WHAT YOU HAVE TO DO
Only the lines from the beginning of the data below through the line that contains "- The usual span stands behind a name" should be repeated, exactly as written.

BEGIN INFORMATION PROVIDED

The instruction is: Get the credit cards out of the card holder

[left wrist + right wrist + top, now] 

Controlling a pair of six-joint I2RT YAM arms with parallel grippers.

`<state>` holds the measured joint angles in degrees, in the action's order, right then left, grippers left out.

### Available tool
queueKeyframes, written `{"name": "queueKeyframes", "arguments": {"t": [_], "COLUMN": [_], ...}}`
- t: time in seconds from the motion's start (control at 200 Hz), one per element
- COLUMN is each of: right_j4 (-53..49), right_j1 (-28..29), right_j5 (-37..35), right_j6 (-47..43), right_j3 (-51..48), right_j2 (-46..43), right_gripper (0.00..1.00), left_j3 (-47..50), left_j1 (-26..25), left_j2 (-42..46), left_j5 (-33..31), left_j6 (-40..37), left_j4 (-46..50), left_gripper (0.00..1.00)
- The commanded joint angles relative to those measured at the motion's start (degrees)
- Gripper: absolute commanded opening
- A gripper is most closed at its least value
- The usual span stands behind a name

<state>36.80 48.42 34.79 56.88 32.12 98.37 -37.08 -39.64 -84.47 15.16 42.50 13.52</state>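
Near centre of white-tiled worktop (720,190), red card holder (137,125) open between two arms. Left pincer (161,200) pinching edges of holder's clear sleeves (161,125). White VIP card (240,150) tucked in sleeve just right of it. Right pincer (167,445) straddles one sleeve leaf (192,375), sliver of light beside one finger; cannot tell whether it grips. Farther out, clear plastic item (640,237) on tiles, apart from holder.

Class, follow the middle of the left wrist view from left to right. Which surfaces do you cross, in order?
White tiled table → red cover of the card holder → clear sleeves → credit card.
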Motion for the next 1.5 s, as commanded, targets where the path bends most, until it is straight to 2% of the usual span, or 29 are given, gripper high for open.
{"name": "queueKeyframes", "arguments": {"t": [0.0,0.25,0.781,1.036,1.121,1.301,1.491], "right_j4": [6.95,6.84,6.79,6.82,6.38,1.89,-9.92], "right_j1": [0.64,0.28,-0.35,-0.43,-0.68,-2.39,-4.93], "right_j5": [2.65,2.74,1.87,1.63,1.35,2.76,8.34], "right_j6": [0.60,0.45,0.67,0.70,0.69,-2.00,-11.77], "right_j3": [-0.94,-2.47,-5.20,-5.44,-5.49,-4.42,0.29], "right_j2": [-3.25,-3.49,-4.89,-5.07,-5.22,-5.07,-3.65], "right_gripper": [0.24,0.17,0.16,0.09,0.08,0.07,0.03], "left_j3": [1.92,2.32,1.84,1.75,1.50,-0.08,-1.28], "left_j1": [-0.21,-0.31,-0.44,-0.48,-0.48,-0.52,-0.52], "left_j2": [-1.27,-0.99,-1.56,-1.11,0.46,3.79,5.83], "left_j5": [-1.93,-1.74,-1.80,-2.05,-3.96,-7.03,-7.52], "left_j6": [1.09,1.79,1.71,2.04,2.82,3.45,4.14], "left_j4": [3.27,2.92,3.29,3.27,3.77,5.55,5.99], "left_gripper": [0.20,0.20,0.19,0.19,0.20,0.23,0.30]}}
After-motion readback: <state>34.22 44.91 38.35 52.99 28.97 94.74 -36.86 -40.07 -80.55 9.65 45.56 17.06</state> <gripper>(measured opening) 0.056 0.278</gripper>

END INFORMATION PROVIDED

TASK ANSWER
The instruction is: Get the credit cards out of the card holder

[left wrist + right wrist + top, now] 

Controlling a pair of six-joint I2RT YAM arms with parallel grippers.

`<state>` holds the measured joint angles in degrees, in the action's order, right then left, grippers left out.

### Available tool
queueKeyframes, written `{"name": "queueKeyframes", "arguments": {"t": [_], "COLUMN": [_], ...}}`
- t: time in seconds from the motion's start (control at 200 Hz), one per element
- COLUMN is each of: right_j4 (-53..49), right_j1 (-28..29), right_j5 (-37..35), right_j6 (-47..43), right_j3 (-51..48), right_j2 (-46..43), right_gripper (0.00..1.00), left_j3 (-47..50), left_j1 (-26..25), left_j2 (-42..46), left_j5 (-33..31), left_j6 (-40..37), left_j4 (-46..50), left_gripper (0.00..1.00)
- The commanded joint angles relative to those measured at the motion's start (degrees)
- Gripper: absolute commanded opening
- A gripper is most closed at its least value
- The usual span stands behind a name

This output completes the exercise.